Give back an exact copy of the lines in the records below, from the line that has "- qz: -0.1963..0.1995" through the line that has "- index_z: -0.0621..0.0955", and nothing besides.

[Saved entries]
::::::::

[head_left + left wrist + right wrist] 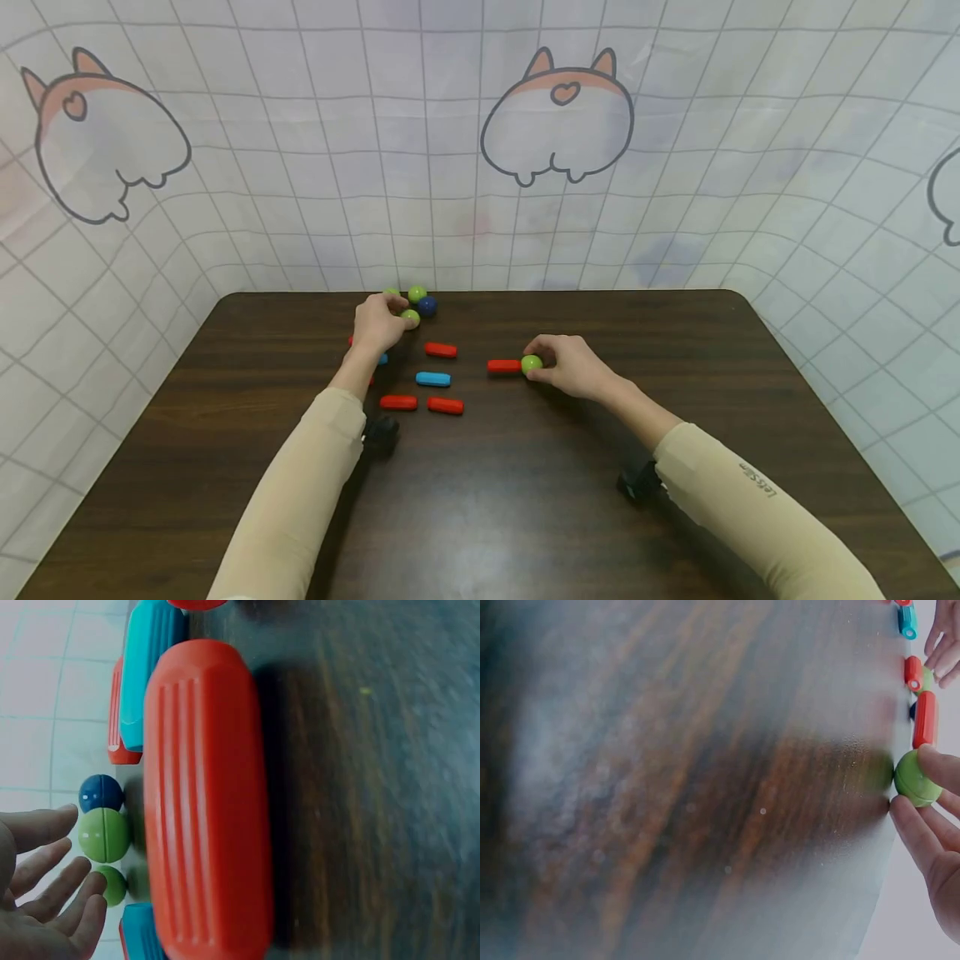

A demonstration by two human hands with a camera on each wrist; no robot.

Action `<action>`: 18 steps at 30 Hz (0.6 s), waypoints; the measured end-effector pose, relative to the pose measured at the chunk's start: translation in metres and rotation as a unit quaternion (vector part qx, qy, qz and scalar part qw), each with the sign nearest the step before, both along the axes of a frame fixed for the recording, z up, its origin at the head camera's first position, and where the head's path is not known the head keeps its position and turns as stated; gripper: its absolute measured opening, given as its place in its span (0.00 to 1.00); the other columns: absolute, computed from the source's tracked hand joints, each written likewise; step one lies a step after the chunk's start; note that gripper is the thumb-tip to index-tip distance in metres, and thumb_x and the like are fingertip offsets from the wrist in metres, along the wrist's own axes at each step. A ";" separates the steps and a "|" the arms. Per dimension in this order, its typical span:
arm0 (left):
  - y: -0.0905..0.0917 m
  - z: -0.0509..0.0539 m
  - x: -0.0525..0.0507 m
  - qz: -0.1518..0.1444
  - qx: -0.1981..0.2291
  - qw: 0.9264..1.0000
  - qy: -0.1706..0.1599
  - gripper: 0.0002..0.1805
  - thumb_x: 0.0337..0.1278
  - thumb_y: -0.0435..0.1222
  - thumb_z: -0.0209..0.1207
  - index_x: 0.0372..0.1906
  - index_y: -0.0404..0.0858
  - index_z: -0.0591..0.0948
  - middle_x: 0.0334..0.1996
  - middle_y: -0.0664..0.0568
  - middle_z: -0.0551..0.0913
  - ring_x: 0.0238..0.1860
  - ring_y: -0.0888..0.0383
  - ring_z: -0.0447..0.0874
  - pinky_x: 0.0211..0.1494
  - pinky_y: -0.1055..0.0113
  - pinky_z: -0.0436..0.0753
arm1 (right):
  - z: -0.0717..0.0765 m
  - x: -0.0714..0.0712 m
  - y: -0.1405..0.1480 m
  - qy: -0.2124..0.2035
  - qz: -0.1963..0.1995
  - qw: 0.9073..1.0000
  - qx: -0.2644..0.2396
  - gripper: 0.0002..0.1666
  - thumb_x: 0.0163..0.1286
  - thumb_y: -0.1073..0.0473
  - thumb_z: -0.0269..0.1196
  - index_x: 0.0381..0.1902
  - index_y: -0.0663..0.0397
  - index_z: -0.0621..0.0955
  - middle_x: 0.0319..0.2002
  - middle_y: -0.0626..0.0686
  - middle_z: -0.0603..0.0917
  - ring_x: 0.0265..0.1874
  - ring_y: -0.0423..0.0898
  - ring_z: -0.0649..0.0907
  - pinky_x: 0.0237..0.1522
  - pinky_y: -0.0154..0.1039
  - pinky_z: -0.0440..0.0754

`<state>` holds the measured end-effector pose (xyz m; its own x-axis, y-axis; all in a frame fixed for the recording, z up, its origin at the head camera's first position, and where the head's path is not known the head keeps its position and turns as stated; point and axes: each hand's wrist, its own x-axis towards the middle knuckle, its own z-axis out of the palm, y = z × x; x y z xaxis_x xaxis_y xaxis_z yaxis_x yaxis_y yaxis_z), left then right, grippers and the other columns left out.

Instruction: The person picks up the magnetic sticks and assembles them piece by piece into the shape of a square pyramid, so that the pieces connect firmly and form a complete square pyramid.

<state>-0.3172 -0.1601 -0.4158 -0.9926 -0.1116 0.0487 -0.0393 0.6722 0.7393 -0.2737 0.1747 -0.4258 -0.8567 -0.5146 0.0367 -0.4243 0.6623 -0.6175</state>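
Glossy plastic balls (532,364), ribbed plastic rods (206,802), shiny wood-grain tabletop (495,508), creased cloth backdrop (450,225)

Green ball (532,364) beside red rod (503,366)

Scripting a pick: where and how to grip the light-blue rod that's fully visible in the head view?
Probably mid-length, from above, finger and thumb across its long sides: the light-blue rod lies flat, nothing covers it, and gaps separate it from the red rods.

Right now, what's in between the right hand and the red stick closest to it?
A green ball, pinched in the right hand at the end of the red stick; the head view shows it.
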 end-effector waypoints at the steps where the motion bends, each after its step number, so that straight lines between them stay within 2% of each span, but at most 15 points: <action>1: 0.000 -0.001 0.000 0.002 0.000 1.000 -0.002 0.21 0.62 0.33 0.69 0.58 0.32 0.83 0.59 0.38 0.81 0.63 0.37 0.73 0.63 0.46 0.76 | -0.001 0.000 0.000 0.000 -0.001 1.000 -0.001 0.17 0.69 0.60 0.71 0.53 0.56 0.83 0.42 0.49 0.87 0.43 0.46 0.84 0.46 0.45 0.83; 6: 0.001 -0.005 -0.001 0.003 -0.007 1.000 -0.010 0.20 0.65 0.34 0.68 0.59 0.32 0.83 0.62 0.38 0.79 0.66 0.36 0.71 0.64 0.46 0.75 | -0.003 0.001 0.000 -0.001 -0.004 1.000 -0.006 0.17 0.69 0.61 0.72 0.53 0.56 0.83 0.42 0.49 0.87 0.43 0.46 0.84 0.47 0.46 0.83; 11: 0.000 -0.008 -0.003 -0.002 -0.018 1.000 -0.007 0.19 0.65 0.35 0.68 0.58 0.32 0.84 0.59 0.38 0.81 0.64 0.37 0.72 0.63 0.46 0.76 | -0.005 0.001 -0.001 -0.001 -0.003 1.000 -0.008 0.17 0.69 0.61 0.72 0.53 0.56 0.83 0.42 0.49 0.87 0.43 0.46 0.84 0.47 0.46 0.83; 18: 0.001 -0.006 -0.005 -0.014 -0.024 1.000 -0.010 0.18 0.64 0.36 0.69 0.55 0.32 0.84 0.53 0.37 0.83 0.60 0.38 0.76 0.60 0.47 0.78 | -0.002 0.000 0.000 0.002 -0.005 1.000 -0.004 0.16 0.69 0.61 0.72 0.53 0.56 0.83 0.42 0.49 0.87 0.43 0.46 0.84 0.47 0.46 0.83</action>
<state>-0.3222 -0.1589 -0.4221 -0.9961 -0.0815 0.0330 -0.0346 0.7086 0.7047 -0.2737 0.1751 -0.4276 -0.8620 -0.5048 0.0454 -0.4201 0.6615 -0.6212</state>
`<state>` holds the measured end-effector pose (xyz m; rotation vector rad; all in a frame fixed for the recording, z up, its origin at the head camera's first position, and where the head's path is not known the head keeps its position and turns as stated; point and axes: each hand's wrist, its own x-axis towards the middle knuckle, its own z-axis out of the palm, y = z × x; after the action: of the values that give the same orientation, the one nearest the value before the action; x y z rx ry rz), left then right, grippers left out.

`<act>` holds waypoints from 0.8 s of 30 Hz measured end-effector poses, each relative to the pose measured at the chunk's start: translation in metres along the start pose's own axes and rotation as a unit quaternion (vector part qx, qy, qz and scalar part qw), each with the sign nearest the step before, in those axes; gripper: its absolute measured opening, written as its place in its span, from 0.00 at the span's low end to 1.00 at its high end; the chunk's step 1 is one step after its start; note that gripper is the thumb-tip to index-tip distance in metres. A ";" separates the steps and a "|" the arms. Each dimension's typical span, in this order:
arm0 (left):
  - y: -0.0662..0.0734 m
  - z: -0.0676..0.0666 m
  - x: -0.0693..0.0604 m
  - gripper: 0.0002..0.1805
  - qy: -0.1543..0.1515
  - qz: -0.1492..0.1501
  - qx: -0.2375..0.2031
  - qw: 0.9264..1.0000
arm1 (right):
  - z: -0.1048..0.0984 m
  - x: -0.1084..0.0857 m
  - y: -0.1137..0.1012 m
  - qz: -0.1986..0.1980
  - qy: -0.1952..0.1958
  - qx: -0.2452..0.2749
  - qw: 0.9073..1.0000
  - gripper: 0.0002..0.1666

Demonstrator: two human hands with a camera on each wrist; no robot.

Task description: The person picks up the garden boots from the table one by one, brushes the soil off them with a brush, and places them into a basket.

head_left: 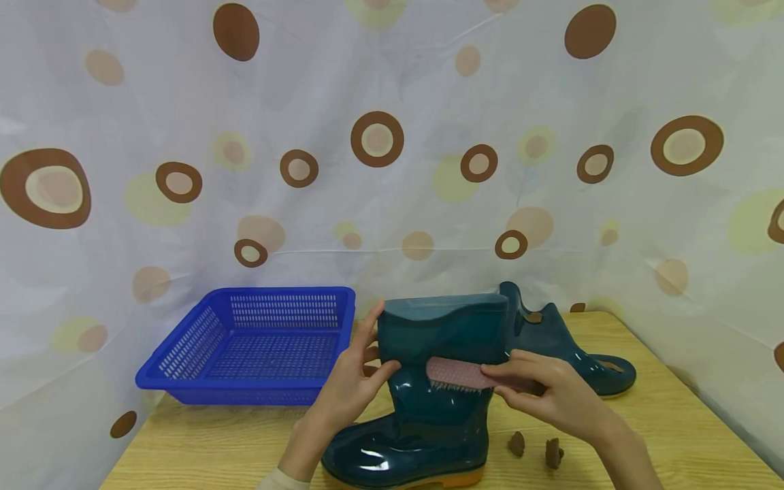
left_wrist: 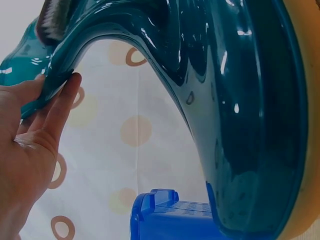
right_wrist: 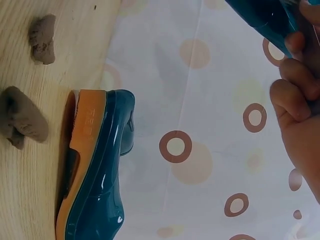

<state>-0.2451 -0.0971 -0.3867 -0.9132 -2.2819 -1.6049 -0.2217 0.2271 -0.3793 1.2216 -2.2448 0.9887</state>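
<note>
A glossy dark teal rubber boot (head_left: 437,422) with an orange sole stands in the middle of the table, toe to the left. My left hand (head_left: 349,384) pinches the left edge of its shaft, thumb in front and fingers behind, as the left wrist view also shows. My right hand (head_left: 554,391) grips the handle of a pink scrubbing brush (head_left: 456,373). The brush lies across the boot's shaft with its bristles pointing down. In the left wrist view, the bristles (left_wrist: 54,20) sit close against the boot.
A second teal boot (head_left: 551,340) stands behind on the right, with a brown lump (head_left: 533,317) on it. Two brown clods (head_left: 517,444) (head_left: 554,452) lie near my right wrist. The blue plastic basket (head_left: 257,391) stands at the left. A spotted curtain (head_left: 416,197) hangs behind.
</note>
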 end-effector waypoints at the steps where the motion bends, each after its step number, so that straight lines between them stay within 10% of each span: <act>1: 0.000 0.000 0.000 0.49 0.000 0.001 -0.001 1.000 | 0.000 0.000 0.000 0.010 -0.011 0.012 1.000 0.24; 14: 0.001 -0.001 -0.002 0.50 0.002 -0.004 -0.002 1.000 | -0.004 -0.001 0.003 0.046 -0.125 0.159 0.978 0.20; 24: 0.002 0.001 -0.002 0.50 0.010 0.012 -0.003 1.000 | -0.026 -0.012 0.000 0.071 -0.017 0.064 0.995 0.25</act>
<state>-0.2421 -0.0959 -0.3862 -0.9178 -2.2467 -1.6038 -0.2150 0.2532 -0.3703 1.1508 -2.3533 1.1895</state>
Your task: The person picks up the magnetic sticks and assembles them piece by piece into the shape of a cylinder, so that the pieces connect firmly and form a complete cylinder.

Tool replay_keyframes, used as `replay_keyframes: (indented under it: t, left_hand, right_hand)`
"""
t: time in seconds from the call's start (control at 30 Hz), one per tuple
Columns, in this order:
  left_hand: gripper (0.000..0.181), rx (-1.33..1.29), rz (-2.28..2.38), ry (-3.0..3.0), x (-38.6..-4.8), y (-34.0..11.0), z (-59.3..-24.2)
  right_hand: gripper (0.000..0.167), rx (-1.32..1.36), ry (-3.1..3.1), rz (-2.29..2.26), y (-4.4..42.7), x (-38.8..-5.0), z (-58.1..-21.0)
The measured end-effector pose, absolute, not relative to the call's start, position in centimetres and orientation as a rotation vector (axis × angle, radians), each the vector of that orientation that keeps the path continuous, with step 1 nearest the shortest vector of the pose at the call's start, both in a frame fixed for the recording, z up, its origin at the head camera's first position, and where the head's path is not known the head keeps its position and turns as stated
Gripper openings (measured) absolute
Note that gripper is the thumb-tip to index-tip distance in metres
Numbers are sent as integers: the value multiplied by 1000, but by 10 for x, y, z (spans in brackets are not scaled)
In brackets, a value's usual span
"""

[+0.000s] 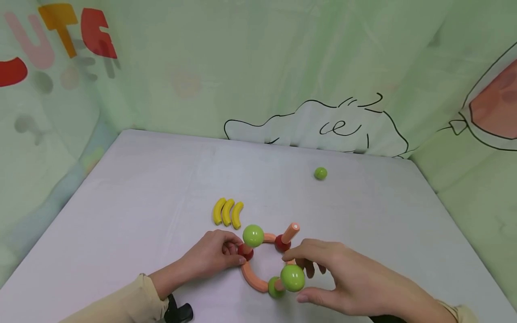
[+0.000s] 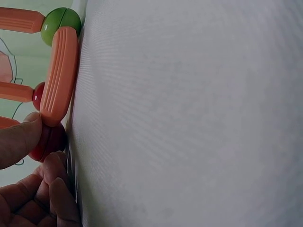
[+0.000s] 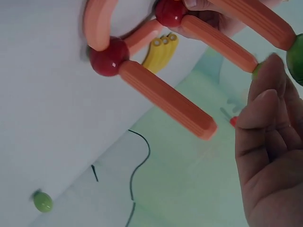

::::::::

- REPLY -
  - qz: -0.1963..0.1995
  - qw: 0.9073..1.0000
  - qx: -0.2644..0.2396
  - gripper: 0.0002..0.1666
  - thumb_x: 0.0163..0.1286
  - thumb_y: -0.1073..0.0473
  - thumb_z: -0.0269..0.1196
  - index_x: 0.0381..0.1902
  - index_y: -0.0663..0.0397
  - index_z: -0.0621..0.0955

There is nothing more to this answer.